Mit den einbehaltenen Geldern, gut 40 Millionen Dollar monatlich, sollen Opfer des »palästinensischen« Terrors und deren Hinterbliebene unterstützt werden. Ergänzt werden diese Maßnahmen gegen die auch international durchaus abgelehnten – gleichwohl aber nicht konsequent sanktionierten – »Märtyrerrenten« durch den Entzug von Privilegien, die manche Vertreter des PLO-Regimes bisher genossen.

Die »Palästinenserführung« hat unterdessen angekündigt, weiterhin an ihrem verantwortungslosen Kurs festhalten zu wollen. Wissentlich und willentlich setzt sie damit auf eine Zuspitzung und Verstetigung des Konflikts. Sie hätte dazu Alternativen: Statt UN-Gremien als Bühne ihres Kriegs gegen Israel zu mißbrauchen, könnte sie aus der Terrorfinanzierung aussteigen und Gespräche mit Jerusalem suchen.
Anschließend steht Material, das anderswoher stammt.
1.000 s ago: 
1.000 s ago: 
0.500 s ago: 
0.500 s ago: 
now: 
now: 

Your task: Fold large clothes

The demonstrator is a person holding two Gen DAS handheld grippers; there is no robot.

Derweil wäre es auch hilfreich, hinterfragten gerade jene Staaten ihre Politik gegenüber den »Palästinensern«, die seit Jahren das Regime in Ramallah am großzügigsten finanzieren. Zwar stimmten etwa Washington und Berlin nicht mit der Mehrheit der UN-Vollversammlung. Hat Ramallahs Verhalten aber keine negativen Auswirkungen auf ihre finanziellen Zuwendungen, war oder ist das bestenfalls halbherzig.

»Freiheitskämpfer«

In den frühen Tagesstunden ist der »palästinensische« Terrorist Karim Younis, ein Araber mit israelischem Paß, aus der Haft entlassen worden. Für seine Beteiligung an der Ermordung eines israelischen Soldaten im Golan 1983 ursprünglich zu lebenslanger Haft verurteilt, war die Strafe in eine 40jährige Haft umgewandelt worden, die er nun verbüßt hat. Er war einer der am längsten inhaftierten »palästinensischen« Terroristen.

In seinem Heimatort, einem arabischen Dorf im Norden des jüdischen Staates, wurde der Terrorist bei seiner Rückkehr empfangen wie ein Held, aus Ramallah schickten »Präsident« Abu Mazen und dessen »Premierminister« Mohammad Shtayeh Glückwünsche an den der Terrororganisation Fatah angehörenden »Freiheitskämpfer«, der sich voller Stolz zu seinen Verbrechen bekannte und keinerlei Reue zeigte.

Hatte das antisemitische Regime in Ramallah jüngst den Jahrestag der ersten terroristischen Angriffe »palästinensischer« Fatah-Terroristen auf die zentrale Trinkwasserversorgung Israels vor 58 Jahren gefeiert, demonstriert die »Palästinenserführung« mit ihren Glückwünschen für Karim Younis einmal mehr, das weder sie noch ihr »Palästina« die zivilisatorische Reife haben, sie in die Unabhängigkeit zu entlassen.

»Eine Zwei-Staaten-Regelung zur Beilegung des israelisch-palästinensischen Konflikts kann nur erreicht werden, wenn Gewalt und Terrorismus ein Ende haben«, heißt es in der Roadmap, einem Friedensplan, den Europäische Union, die Vereinten Nationen sowie die Russische Föderation und die Vereinigten Staaten formuliert und die »Palästinenserführung« und Jerusalem vor 20 Jahren unterschrieben haben.

Danach könne ein unabhängiger »palästinensischer« Staat dann entstehen, »wenn das palästinensische Volk eine Flührung hat, die entschieden gegen den Terrorismus vorgeht sowie willens und fähig ist, eine funktionierende, auf Toleranz und Freiheit gegründete Demokratie aufzubauen«. Abu Mazen und Mohammad Shtayeh repräsentieren mit ihrem Bekenntnis zum Terrorismus unübersehbar keine solche Führung.

Es ist derweil dennoch nicht damit zu rechnen, daß all die Regierungen und Regimes, unter ihnen viele selbsterklärte »Freunde Israels«, die sich eben lautstark für eine Verbannung von Juden vom Tempelberg in Jerusalem aussprachen, nun den »Palästinenserpräsidenten« und dessen »Premier« tadeln werden, diese provozierten mit ihrer Verherrlichung des Terroristen Karim Younis weitere gewaltsame Auseinandersetzungen.

Solche Textbausteine sind allein Israel vorbehalten.